**Your goal:**
The response should be the complete listing below, unchanged.

**Data segment:**
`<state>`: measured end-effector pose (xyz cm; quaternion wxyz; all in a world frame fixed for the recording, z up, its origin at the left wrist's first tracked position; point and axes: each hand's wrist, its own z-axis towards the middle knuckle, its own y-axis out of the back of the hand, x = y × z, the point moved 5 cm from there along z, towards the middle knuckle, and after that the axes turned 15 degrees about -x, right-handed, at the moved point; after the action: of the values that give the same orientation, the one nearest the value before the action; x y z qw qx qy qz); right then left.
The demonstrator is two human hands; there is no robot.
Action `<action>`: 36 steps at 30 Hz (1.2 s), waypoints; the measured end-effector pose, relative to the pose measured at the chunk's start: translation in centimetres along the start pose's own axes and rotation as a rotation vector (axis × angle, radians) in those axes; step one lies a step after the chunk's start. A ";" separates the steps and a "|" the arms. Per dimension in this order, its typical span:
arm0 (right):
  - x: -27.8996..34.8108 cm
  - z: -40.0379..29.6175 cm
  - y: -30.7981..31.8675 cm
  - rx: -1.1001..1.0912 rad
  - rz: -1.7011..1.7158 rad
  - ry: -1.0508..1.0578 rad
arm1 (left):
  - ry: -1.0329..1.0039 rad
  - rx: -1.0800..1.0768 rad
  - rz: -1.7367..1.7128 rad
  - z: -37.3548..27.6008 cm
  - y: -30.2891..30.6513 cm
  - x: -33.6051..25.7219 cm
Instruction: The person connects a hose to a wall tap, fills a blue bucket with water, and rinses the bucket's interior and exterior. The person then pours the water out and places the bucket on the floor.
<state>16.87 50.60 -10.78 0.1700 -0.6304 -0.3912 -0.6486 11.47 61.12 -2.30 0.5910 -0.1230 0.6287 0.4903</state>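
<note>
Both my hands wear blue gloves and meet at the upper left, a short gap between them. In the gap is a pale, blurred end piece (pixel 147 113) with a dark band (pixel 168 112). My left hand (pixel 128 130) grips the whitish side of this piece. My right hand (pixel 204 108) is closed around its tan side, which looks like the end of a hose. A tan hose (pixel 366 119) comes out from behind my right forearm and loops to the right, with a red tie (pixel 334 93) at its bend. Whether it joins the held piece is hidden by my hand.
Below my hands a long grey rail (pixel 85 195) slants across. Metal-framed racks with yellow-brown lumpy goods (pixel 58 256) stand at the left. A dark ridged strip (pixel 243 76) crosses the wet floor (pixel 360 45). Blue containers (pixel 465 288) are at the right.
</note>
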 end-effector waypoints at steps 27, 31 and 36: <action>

**Output:**
`<state>`: measured end-effector pose (xyz cm; quaternion wxyz; all in a world frame fixed for the recording, z up, its origin at the left wrist's first tracked position; point and axes: each hand's wrist, its own z-axis towards the middle knuckle, its own y-axis out of the back of the hand, x = y × z, the point moved 5 cm from there along z, towards the middle knuckle, and after that the axes turned 15 degrees about -x, right-handed, at the moved point; after the action: of the values that give the same orientation, the one nearest the value before the action; x y z qw qx qy qz); right then left.
The demonstrator is two human hands; there is no robot.
Action `<action>`: 36 steps at 30 Hz (1.2 s), waypoints; the measured end-effector pose, relative to the pose measured at the chunk's start: translation in centimetres along the start pose's own axes and rotation as a rotation vector (axis × angle, radians) in those axes; step one lies a step after the chunk's start. A ";" separates the steps and a "|" the arms. Per dimension in this order, its typical span:
arm0 (right):
  - x: -27.8996..34.8108 cm
  - z: -40.0379..29.6175 cm
  - y: -30.7981..31.8675 cm
  - rx: -1.1001..1.0912 rad
  - rz: -1.7011..1.7158 rad
  - ry: -1.0508..1.0578 rad
arm1 (left):
  - ry: -1.0329..1.0039 rad
  - rx: -1.0800..1.0768 rad
  - rz: -1.7367..1.7128 rad
  - z: -37.3548..27.6008 cm
  - y: -30.2891..30.6513 cm
  - x: -33.6051..25.7219 cm
Instruction: The person connects a hose to a wall tap, fills a blue bucket with water, and rinses the bucket's interior and exterior. The person then pours the water out and places the bucket on the floor.
<state>16.87 50.60 -10.78 0.1700 -0.6304 -0.3912 -0.6486 11.47 61.12 -2.30 0.5910 -0.1230 0.6287 0.4903</state>
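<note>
Both my hands wear blue gloves and meet at the upper left, a short gap between them. In the gap is a pale, blurred end piece (pixel 147 113) with a dark band (pixel 168 112). My left hand (pixel 128 130) grips the whitish side of this piece. My right hand (pixel 204 108) is closed around its tan side, which looks like the end of a hose. A tan hose (pixel 366 119) comes out from behind my right forearm and loops to the right, with a red tie (pixel 334 93) at its bend. Whether it joins the held piece is hidden by my hand.
Below my hands a long grey rail (pixel 85 195) slants across. Metal-framed racks with yellow-brown lumpy goods (pixel 58 256) stand at the left. A dark ridged strip (pixel 243 76) crosses the wet floor (pixel 360 45). Blue containers (pixel 465 288) are at the right.
</note>
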 end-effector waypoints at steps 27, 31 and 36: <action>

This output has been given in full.